## Problem requirements
Where in the listing does the word "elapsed" appear? Report each line that holds it.

## Records for processing
● ● ●
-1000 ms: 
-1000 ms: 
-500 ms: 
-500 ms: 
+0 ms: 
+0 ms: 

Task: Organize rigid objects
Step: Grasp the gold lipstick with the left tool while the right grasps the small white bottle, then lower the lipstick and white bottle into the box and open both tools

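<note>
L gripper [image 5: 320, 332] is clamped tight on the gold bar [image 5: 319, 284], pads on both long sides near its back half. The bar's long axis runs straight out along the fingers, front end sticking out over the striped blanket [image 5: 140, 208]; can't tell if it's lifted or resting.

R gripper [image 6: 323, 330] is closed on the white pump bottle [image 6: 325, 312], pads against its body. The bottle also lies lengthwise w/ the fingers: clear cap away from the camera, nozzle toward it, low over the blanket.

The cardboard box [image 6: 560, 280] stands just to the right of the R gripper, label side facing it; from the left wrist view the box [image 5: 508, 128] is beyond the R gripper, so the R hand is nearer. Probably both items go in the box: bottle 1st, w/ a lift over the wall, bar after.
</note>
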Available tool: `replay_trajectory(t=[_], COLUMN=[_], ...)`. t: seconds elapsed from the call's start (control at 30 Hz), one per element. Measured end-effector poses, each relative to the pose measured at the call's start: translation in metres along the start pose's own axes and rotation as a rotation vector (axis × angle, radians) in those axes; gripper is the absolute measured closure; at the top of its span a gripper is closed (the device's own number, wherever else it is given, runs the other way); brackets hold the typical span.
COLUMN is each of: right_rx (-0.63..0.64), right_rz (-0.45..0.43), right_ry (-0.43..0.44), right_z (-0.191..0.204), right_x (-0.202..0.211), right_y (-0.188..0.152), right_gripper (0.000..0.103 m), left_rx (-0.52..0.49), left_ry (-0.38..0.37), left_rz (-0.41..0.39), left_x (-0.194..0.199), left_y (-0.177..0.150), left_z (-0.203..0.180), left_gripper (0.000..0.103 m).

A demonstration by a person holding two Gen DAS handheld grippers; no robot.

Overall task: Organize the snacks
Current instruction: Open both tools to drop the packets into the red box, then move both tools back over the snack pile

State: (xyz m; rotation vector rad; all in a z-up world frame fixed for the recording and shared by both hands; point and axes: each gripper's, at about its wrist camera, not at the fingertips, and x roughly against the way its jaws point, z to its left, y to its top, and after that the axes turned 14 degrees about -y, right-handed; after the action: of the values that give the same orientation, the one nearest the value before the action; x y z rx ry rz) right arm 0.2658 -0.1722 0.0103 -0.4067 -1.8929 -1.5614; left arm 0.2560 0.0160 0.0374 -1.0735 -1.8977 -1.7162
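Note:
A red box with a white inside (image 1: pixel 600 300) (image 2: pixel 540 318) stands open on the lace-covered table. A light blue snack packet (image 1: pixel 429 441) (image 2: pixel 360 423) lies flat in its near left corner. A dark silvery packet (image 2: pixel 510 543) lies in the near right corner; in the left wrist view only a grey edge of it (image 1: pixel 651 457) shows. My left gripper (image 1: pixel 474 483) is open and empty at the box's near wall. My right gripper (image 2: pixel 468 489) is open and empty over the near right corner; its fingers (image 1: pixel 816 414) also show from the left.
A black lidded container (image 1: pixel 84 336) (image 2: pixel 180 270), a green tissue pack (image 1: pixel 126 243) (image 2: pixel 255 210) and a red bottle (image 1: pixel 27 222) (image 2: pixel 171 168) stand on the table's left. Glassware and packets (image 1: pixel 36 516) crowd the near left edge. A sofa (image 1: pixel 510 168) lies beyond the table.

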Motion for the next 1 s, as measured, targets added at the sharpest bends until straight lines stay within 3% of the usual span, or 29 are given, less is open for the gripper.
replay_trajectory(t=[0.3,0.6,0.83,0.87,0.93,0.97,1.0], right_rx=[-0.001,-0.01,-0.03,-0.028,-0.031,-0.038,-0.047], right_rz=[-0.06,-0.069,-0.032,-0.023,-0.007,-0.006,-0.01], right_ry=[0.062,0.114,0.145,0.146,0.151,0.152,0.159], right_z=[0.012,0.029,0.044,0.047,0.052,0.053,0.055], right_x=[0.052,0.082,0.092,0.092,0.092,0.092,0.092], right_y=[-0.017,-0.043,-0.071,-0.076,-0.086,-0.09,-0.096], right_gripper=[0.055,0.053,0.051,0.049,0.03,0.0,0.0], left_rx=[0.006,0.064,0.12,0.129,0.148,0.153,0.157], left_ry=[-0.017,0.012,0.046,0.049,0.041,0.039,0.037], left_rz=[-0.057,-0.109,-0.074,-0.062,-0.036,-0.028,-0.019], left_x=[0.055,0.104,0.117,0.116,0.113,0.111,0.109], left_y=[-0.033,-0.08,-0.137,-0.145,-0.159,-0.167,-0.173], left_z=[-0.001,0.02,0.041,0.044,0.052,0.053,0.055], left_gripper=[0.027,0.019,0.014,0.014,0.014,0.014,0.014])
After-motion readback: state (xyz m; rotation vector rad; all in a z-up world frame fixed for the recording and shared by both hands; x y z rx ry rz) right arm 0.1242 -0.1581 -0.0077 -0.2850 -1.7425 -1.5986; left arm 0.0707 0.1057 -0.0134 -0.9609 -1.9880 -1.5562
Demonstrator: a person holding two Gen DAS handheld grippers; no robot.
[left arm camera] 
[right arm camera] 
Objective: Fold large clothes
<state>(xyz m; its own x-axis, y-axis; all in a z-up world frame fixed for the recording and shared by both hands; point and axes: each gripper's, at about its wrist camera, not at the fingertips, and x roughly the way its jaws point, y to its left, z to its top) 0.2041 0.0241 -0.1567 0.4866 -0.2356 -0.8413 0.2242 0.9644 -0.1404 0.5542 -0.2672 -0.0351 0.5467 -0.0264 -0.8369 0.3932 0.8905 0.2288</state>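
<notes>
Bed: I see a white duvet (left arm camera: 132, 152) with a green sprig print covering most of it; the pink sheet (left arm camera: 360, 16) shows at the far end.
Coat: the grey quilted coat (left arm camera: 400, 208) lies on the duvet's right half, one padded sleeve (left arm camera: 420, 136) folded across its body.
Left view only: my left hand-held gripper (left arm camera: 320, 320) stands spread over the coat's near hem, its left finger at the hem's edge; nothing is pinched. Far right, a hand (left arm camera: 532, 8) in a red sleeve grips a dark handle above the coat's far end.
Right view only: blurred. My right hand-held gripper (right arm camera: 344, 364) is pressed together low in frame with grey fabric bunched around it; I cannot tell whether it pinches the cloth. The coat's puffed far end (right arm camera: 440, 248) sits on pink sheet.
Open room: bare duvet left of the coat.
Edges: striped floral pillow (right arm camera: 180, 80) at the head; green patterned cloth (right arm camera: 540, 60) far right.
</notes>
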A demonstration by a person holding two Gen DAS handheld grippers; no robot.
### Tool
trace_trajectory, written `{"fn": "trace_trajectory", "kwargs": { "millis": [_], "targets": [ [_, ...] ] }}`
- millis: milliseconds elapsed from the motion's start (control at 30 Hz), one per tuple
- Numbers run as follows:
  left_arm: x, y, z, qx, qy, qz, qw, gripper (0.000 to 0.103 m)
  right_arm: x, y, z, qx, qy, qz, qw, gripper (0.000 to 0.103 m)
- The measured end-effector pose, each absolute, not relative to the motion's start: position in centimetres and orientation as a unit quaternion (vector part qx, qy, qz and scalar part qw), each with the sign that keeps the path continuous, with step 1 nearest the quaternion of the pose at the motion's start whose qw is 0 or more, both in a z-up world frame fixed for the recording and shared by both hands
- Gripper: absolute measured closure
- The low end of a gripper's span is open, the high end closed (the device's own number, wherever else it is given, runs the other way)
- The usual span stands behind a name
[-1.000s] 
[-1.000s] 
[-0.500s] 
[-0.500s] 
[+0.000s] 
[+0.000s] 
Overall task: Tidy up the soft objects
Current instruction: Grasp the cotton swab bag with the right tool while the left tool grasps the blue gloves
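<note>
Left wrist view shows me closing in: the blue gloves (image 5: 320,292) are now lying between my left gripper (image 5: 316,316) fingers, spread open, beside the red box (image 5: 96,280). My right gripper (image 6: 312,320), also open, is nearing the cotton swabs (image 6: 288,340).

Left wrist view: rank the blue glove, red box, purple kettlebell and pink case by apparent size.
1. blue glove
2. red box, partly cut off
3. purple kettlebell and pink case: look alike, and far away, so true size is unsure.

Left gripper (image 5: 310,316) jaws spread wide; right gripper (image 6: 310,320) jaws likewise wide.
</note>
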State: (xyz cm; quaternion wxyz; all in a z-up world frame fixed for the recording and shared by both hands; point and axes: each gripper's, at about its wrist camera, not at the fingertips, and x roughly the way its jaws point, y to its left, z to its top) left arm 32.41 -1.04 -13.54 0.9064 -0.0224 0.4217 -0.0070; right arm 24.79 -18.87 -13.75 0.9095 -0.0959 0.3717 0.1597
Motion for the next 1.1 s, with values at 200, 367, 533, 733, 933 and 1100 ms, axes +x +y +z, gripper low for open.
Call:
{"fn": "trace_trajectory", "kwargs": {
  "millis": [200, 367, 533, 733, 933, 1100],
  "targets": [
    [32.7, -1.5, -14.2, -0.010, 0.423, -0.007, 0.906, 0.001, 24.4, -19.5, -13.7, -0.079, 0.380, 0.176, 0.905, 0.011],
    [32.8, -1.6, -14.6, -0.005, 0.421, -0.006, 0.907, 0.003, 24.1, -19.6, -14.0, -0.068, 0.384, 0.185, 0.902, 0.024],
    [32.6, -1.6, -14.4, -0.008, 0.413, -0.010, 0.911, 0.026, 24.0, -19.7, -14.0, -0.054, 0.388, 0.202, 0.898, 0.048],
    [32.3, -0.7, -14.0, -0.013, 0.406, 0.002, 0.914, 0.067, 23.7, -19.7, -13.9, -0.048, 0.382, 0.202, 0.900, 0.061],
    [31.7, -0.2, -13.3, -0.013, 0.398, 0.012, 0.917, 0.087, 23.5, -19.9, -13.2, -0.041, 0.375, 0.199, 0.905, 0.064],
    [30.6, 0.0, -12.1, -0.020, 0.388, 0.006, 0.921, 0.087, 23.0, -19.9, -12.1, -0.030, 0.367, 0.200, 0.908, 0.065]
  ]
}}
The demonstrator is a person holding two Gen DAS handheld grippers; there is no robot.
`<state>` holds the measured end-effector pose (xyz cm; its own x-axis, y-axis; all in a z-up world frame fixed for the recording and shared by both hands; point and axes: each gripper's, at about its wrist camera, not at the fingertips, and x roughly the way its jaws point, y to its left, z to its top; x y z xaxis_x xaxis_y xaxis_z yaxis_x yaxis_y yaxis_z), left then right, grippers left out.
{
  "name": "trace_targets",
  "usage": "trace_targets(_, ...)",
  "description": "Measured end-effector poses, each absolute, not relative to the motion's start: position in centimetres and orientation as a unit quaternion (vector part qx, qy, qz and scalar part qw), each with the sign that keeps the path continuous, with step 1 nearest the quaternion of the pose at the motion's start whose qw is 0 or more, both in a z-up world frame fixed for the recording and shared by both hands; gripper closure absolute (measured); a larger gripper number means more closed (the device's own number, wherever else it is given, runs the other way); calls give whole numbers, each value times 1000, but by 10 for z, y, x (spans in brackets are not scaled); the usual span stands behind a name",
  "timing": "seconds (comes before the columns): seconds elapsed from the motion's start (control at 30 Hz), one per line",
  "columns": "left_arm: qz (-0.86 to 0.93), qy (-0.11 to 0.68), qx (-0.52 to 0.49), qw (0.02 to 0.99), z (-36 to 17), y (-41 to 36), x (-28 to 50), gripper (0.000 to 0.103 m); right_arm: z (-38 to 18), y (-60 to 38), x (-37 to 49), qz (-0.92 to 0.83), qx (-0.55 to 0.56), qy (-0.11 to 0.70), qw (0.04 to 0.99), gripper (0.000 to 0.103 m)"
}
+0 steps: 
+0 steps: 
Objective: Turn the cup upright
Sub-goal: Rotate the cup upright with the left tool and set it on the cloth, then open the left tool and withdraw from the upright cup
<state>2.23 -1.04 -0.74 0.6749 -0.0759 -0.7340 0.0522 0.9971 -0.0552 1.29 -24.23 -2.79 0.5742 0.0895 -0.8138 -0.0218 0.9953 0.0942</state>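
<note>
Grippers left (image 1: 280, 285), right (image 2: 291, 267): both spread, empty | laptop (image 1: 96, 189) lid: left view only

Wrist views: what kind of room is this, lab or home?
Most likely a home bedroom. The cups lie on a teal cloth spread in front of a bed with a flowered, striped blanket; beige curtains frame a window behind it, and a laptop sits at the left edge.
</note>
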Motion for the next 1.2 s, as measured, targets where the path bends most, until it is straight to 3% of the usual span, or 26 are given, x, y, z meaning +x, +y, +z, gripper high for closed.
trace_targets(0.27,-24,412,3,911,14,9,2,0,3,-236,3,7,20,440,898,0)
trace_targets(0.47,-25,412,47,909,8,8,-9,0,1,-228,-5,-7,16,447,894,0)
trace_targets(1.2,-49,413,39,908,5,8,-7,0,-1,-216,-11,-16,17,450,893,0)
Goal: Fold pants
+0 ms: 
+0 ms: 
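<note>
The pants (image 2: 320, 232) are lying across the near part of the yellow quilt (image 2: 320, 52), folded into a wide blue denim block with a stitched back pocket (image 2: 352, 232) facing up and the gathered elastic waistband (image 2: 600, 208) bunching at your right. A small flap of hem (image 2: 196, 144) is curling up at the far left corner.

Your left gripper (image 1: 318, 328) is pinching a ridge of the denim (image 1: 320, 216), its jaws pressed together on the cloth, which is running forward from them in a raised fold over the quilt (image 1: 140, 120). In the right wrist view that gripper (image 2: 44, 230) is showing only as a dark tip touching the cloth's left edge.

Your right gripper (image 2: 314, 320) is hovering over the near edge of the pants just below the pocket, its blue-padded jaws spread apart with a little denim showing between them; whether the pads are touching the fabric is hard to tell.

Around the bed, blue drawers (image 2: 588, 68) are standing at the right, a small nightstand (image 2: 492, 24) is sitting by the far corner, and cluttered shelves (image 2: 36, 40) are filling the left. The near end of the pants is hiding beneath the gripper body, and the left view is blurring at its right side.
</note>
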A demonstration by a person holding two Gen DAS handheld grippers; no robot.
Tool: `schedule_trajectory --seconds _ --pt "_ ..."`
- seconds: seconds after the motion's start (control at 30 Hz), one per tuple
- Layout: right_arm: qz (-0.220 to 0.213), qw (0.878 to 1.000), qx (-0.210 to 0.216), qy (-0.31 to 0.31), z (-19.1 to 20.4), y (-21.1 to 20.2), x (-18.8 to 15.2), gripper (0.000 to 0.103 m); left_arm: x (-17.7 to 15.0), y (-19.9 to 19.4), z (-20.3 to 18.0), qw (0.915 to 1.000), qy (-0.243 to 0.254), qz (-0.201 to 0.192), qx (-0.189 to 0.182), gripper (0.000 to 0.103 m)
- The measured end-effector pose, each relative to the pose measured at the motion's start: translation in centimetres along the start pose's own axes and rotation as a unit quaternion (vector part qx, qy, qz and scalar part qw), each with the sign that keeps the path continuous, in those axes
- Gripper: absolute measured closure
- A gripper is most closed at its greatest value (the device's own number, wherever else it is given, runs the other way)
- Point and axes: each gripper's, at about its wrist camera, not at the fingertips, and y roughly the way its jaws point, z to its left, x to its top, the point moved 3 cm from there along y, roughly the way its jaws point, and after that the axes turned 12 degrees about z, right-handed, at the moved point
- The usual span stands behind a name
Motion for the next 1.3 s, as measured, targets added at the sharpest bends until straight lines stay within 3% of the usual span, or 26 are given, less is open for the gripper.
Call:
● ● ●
## Written answer
Available tool: `replay_trajectory(t=[_], COLUMN=[_], ...)`. t: seconds elapsed from the call's start (control at 30 Hz), one per element. Measured end-effector poses, each relative to the pose measured at the call's start: translation in metres along the start pose's own axes and rotation as a rotation vector (axis × angle, radians) in those axes; gripper is the absolute measured closure; at the top of its span a gripper is closed (the device's own number, wherever else it is given, runs the other way); brackets hold the typical span.
- millis: milliseconds elapsed from the motion's start (control at 30 Hz), one per tuple
  "timing": "seconds (comes before the columns): seconds elapsed from the motion's start (control at 30 Hz), one per line",

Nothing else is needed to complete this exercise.